David Morrow

Personal information
- Nationality: American

Sport
- Position: Defenseman
- Pro career: 1990–

Career highlights
- Awards Lt. Raymond Enners Award (1993); Schmeisser Award (1992, 1993); Honors All-American (first team: 1992, 1993; third team: 1991); NCAA Men's Lacrosse Silver Anniversary Team (1995); 1998 World Lacrosse Championship All-World Team;

= David Morrow (sports) =

Lacrosse player

David K. Morrow is an American entrepreneur, businessman, and former lacrosse defenseman. He starred as a member of the Princeton Tigers men's lacrosse team from 1990 through 1993. He was a three-time United States Intercollegiate Lacrosse Association (USILA) All-American (two-time first team). He is a co-founder of Major League Lacrosse (MLL) and an innovator of the titanium lacrosse stick and hockey stick.

He is the most recent defenseman to earn the NCAA Lacrosse player of the year award and a two-time NCAA Lacrosse defenseman of the year. He was a three-time first team All-Ivy League selection. In his four-year college career, Princeton won the school's first NCAA tournament Championship, two Ivy League Championships and earned the school's first four NCAA Men's Lacrosse Championship tournament invitations. Following college, he represented Team USA in the 1994 and 1998 World Lacrosse Championships and was named to the 1998 All-World Team.

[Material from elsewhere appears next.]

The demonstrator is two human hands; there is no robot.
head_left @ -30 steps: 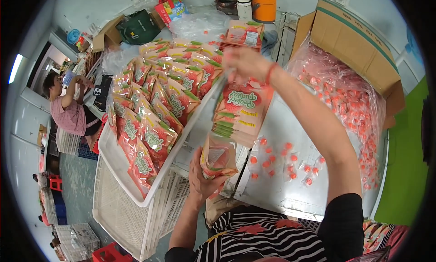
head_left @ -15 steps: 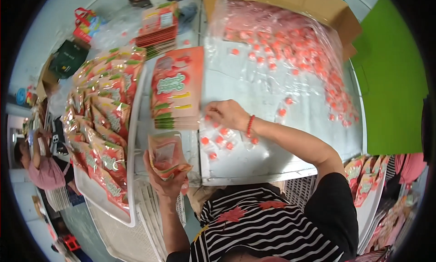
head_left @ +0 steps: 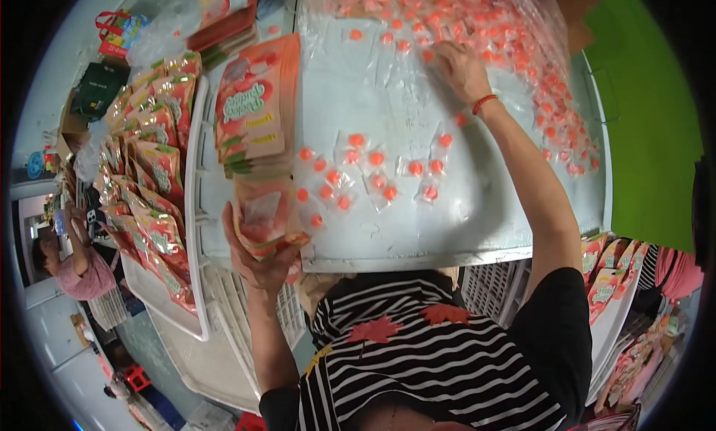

His equipment company, Warrior Sports, is a leading equipment provider to professional, collegiate and interscholastic teams and players. It provides a variety of equipment and has propagated the interest in titanium material for use in lacrosse and ice hockey equipment. He has expanded professional lacrosse from box lacrosse to field lacrosse by co-founding the MLL.

==Background==
Morrow was raised in Troy, Michigan, a suburb of Detroit, where his father operated a tubing shop. He was a defenseman in both lacrosse and hockey. He attended Brother Rice High School in the nearby Bloomfield Township in Oakland County.

==College career==
In his first year at Princeton, he nearly quit the lacrosse team when he realized that, because of his background, he was behind the other players in his understanding of the game. He felt he might be better off focusing on ice hockey. Princeton head coach Bill Tierney convinced him to use his speed to run with the offensive players and to keep his stick in front of them, which encouraged him to adapt his natural speed to the sport. He earned his first start as a sophomore in 1991.

In one season, Morrow broke or bent 25 aluminum lacrosse sticks. After tinkering with the lacrosse stick design at his father's shop, Morrow introduced a titanium version of the stick in the 1992 NCAA Division I Men's Lacrosse Championship tournament. Morrow scored two goals in the 16-14 semifinals victory over North Carolina in the first game using the titanium stick. Princeton went on to win the tournament, its first NCAA national championship. During the 1993 NCAA Division I Men's Lacrosse Championship tournament, Morrow shut down Loyola's Kevin Beach, who had 6 goals in the first round game. He was selected to the All-tournament team that year. During his four years, Princeton earned its first four berths in the NCAA Men's Lacrosse Championship. The 1992 and 1993 teams were undefeated 6-0 outright Ivy League champions.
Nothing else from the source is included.